Baroness Blatch: My Lords, this is a matter of principle. In addition, as the noble Lord, Lord Tope, pointed out, numerous practical problems arise. I received a letter from the Minister giving an explanation of how the measure would work. I do not know about the noble Lord, Lord Tope, but I believe that it would not take a prize for plain English. It was the most convoluted letter I had ever read. The measure is incredibly impractical and ours is an issue of principle. I support the noble Lord, Lord Tope, most strongly.
Page 4, line 33, after ("prescribed;") insert--
("( ) must in particular include the special educational needs policy of the local education authority;").
Page 4, line 35, at end insert--
("( ) In preparing an education development plan the authority shall have regard, in particular, to the education of children (within the meaning of subsection (2)) who have special educational needs.").
Page 5, line 6, after ("guidance") insert ("subject to section (Making and approval of general guidance on education development plans)").
Page 9, line 3, after ("elected") insert ("without voting rights").
"We want to ensure not only that parents have a strong influence in discussions about education matters but that they can also play a full part in decisions taken by the relevant committees or sub-committees. Only by having a vote can they do so".--[Official Report, 19/5/98; col. 1541.]

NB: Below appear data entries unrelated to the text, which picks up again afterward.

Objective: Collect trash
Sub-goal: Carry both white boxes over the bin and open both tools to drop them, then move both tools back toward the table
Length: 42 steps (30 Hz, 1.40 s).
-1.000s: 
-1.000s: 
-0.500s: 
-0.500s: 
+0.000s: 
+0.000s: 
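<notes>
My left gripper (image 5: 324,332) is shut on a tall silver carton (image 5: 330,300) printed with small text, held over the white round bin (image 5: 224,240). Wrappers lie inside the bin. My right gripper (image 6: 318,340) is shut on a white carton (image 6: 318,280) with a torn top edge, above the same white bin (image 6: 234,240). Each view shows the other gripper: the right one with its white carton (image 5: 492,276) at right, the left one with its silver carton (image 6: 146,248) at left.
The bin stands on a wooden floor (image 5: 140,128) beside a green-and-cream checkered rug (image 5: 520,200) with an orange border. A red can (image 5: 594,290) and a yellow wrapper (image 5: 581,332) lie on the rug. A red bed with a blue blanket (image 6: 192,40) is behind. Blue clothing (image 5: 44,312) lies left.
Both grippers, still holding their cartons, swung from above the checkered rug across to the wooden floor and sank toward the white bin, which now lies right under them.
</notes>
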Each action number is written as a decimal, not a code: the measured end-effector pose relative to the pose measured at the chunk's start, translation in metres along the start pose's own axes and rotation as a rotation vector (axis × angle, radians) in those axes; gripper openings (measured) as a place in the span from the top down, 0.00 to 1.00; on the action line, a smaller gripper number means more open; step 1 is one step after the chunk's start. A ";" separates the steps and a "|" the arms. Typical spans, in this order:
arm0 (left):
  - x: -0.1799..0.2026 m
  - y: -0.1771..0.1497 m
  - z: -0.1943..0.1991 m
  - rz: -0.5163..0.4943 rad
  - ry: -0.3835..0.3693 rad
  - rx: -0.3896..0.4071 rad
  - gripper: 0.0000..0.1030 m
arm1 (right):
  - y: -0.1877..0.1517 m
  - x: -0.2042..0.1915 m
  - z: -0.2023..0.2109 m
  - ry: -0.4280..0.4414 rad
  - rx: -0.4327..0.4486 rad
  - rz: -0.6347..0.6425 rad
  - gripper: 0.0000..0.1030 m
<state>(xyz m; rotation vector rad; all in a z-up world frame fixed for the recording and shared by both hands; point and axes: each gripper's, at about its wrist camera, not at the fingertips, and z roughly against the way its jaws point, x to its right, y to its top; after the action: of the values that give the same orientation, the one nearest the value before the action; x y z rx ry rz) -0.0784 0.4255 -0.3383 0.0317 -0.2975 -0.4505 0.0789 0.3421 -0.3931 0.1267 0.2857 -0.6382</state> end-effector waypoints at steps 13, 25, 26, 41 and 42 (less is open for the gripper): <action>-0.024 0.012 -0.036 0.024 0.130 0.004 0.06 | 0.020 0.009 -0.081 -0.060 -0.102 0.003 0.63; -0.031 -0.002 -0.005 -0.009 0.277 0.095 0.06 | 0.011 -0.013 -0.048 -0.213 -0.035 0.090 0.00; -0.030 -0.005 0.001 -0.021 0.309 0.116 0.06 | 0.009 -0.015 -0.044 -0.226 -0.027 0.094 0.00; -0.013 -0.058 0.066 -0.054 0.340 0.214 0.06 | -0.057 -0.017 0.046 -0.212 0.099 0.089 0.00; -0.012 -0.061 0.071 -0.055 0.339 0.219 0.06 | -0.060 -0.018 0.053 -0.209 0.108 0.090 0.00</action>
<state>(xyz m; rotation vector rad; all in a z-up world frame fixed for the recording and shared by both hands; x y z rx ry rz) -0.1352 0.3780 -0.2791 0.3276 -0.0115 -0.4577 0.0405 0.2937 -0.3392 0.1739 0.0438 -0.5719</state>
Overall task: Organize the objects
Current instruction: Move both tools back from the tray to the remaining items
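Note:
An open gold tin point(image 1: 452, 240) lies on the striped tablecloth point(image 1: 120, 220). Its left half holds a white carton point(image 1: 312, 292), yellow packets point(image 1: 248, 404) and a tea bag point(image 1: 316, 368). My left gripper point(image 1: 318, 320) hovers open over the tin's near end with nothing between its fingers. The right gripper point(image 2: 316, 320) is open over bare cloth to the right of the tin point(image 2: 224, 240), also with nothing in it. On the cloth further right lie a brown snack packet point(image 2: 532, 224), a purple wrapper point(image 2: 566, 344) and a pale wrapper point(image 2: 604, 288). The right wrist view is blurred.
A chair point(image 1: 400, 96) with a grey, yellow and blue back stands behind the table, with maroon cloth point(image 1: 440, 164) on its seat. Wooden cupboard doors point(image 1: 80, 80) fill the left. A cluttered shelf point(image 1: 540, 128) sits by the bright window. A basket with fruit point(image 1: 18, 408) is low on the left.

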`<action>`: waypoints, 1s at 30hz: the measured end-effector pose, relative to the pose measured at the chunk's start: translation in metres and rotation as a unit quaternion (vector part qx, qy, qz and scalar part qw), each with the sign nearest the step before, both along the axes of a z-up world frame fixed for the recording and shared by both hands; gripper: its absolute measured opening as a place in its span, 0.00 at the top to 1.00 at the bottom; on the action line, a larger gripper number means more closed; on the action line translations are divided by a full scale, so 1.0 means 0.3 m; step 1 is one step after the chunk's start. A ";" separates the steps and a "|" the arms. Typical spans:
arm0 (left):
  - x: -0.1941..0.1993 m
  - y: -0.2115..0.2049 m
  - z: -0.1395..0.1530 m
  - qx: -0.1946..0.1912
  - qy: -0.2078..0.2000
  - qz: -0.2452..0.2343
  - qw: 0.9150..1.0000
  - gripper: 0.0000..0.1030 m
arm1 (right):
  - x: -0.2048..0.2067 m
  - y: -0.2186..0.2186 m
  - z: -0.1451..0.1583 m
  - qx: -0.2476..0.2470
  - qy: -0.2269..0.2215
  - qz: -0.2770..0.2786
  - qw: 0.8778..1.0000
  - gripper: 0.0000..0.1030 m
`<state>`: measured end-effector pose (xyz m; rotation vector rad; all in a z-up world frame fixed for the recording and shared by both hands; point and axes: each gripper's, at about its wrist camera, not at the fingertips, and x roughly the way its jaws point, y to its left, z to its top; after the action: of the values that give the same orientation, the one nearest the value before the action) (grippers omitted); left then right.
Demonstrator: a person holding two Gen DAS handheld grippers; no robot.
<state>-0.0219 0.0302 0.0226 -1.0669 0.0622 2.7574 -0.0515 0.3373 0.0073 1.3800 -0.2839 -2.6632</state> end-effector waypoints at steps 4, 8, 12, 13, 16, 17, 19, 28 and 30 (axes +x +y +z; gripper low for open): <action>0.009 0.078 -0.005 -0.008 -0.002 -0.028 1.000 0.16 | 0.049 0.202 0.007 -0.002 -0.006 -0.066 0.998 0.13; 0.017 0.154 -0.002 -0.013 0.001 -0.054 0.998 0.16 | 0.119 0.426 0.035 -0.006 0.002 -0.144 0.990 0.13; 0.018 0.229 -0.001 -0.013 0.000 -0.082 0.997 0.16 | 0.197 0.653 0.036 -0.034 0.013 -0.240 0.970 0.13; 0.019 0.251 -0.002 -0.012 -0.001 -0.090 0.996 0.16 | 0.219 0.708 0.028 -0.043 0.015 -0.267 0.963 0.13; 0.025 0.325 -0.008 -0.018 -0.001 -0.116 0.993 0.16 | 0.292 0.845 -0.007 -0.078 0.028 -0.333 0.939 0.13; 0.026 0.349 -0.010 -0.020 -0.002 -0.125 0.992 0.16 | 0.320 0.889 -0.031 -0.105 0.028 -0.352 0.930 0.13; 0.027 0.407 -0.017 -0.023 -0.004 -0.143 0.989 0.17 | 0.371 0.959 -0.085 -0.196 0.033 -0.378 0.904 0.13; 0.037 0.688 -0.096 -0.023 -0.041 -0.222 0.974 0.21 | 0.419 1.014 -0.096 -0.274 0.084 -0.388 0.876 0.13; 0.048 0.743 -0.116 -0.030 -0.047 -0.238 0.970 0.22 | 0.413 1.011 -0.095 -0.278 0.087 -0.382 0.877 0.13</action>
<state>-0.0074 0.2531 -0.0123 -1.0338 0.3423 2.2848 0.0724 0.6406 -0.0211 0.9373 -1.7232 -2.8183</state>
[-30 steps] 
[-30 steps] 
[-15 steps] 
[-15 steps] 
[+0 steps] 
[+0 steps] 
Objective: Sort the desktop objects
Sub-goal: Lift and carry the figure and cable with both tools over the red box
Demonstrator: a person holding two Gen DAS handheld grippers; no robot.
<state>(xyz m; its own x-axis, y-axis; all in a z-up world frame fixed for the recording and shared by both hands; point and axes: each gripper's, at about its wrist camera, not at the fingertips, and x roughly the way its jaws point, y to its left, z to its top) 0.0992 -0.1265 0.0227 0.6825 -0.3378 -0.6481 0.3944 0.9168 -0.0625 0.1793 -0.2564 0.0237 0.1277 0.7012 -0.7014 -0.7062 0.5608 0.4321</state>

None of us would question parents' opportunity and right to play a full and effective part in the decision-making process. However, I would certainly question whether the best way to achieve that is by having two parent governor representatives on an education committee and I would question most strongly the assertion that that can be done only by having a vote on the committee. The Minister is saying that non-voting members on education committees, social services committees and other local authority committees do not play an effective part. The opposite is true; they play a most useful and effective part and sometimes more so for not having a vote.
6.45 p.m.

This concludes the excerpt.